Access status: Open Access ,
Unraveling the Impact of Boron Nitride and Silicon Nitride Nanoparticles on Thermoplastic Polyurethane Fibers and Mats for Advanced Heat Management
(2024) Moradi, Ahmadreza; Szewczyk, Piotr K.; Roszko, Aleksandra; Fornalik-Wajs, Elżbieta; Stachewicz, Urszula
WIMiIP
The urgent challenges posed by the energy crisis, alongside the heat dissipation of advanced electronics, have embarked on a rising demand for the development of highly thermally conductive polymer composites. Electrospun composite mats, known for their flexibility, permeability, high concentration and orientational degree of conductive fillers, stand out as one of the prime candidates for addressing this need. This study explores the efficacy of boron nitride (BN) and its potential alternative, silicon nitride (SiN) nanoparticles, in enhancing the thermal performance of the electrospun composite thermoplastic polyurethane (TPU) fibers and mats.
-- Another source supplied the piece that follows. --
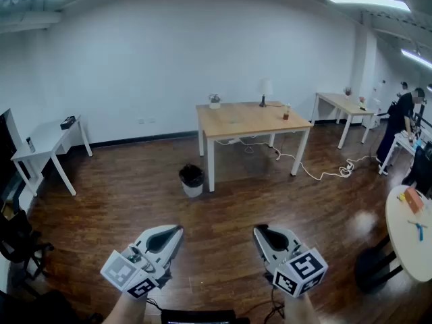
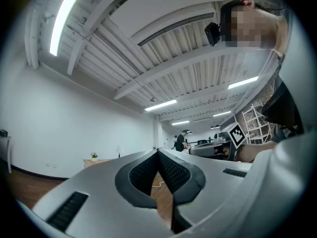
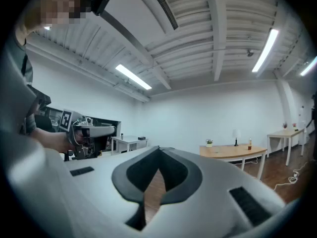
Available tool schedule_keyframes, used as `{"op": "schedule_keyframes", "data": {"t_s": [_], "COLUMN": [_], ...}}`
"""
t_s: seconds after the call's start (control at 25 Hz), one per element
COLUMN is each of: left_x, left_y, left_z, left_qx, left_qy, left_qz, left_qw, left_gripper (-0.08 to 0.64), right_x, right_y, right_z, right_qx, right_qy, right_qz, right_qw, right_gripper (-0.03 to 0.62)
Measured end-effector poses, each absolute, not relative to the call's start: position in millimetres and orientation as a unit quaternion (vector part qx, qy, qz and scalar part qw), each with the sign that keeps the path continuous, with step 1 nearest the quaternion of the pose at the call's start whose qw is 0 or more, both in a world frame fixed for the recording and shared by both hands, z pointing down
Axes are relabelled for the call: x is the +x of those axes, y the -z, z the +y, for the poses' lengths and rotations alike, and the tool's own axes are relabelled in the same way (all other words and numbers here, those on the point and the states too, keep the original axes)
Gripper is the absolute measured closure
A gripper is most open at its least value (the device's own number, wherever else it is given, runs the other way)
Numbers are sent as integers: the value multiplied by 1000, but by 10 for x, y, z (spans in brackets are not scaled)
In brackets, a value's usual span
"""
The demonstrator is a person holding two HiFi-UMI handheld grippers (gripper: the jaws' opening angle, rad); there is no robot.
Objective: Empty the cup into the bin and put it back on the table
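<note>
Above floor | left gripper closed, empty; right gripper likewise | bin well ahead

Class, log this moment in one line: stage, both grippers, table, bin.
stage: before pickup | left gripper: shut, empty | right gripper: shut, empty | table: across room | bin: beside table leg

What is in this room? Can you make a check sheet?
Surface: light wooden table with white legs, far across the dark wood floor.
Job's things: small white bin with black liner on the floor by the table's front left leg; small orange-brown container on the table, too small to call a cup.
Clutter: potted plant and table lamp on the table.
Grippers: left gripper and right gripper both shut, empty.
Cables: white cable trailing from under the table.
Surroundings: white side desk at left; person at right.
</note>
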State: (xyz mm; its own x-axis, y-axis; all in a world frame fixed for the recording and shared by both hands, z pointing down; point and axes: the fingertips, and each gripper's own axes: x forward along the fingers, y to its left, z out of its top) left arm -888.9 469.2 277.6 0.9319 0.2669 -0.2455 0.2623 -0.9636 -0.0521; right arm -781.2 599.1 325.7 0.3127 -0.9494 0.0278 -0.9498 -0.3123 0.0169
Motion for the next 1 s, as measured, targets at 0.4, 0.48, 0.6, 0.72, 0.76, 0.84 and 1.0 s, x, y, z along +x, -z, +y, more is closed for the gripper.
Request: {"op": "schedule_keyframes", "data": {"t_s": [0.4,0.48,0.6,0.72,0.76,0.84,1.0], "left_x": [-8598,-8484,-8274,-8048,-7965,-7798,-7476], "left_y": [-2874,-2899,-2986,-3010,-3004,-2965,-2890], "left_z": [4732,4687,4582,4377,4294,4106,3758], "left_qx": [-985,-984,-981,-979,-979,-977,-974], "left_qy": [-115,-112,-112,-124,-127,-136,-146], "left_qz": [-130,-138,-158,-160,-161,-163,-174], "left_qw": [13,16,16,17,16,17,15], "left_gripper": [560,560,560,560,560,560,560], "right_x": [-7455,-7349,-7150,-6987,-6923,-6779,-6470], "right_y": [-3369,-3352,-3355,-3408,-3407,-3385,-3353], "right_z": [6023,5942,5758,5534,5451,5285,4996], "right_qx": [804,806,807,804,804,808,818], "right_qy": [-16,-12,-11,-15,-16,-17,-24], "right_qz": [-594,-591,-591,-594,-593,-589,-573], "right_qw": [19,27,23,29,32,30,26], "right_gripper": [592,592,592,592,592,592,592]}}
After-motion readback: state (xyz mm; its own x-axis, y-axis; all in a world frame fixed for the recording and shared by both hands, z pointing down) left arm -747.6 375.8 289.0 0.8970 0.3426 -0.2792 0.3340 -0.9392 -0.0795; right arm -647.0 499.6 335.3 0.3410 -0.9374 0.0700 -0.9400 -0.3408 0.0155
The 3D reconstructed models obtained from FIB-SEM imaging provided valuable insights into the morphology of the composite fibers, aiding the interpretation of the measured thermal performance through scanning thermal microscopy for the individual composite fibers and infrared thermography for the composite mats. Notably, we found that TPU–SiN fibers exhibit superior heat conduction compared to TPU–BN fibers, with up to a 6 °C higher surface temperature observed in mats coated on copper pipes. Our results underscore the crucial role of arrangement of nanoparticles and fiber morphology in improving heat conduction in the electrospun composites. Moreover, SiN nanoparticles are introduced as a more suitable filler for heat conduction enhancement of electrospun TPU fibers and mats, suggesting immense potential for smart textiles and thermal management applications.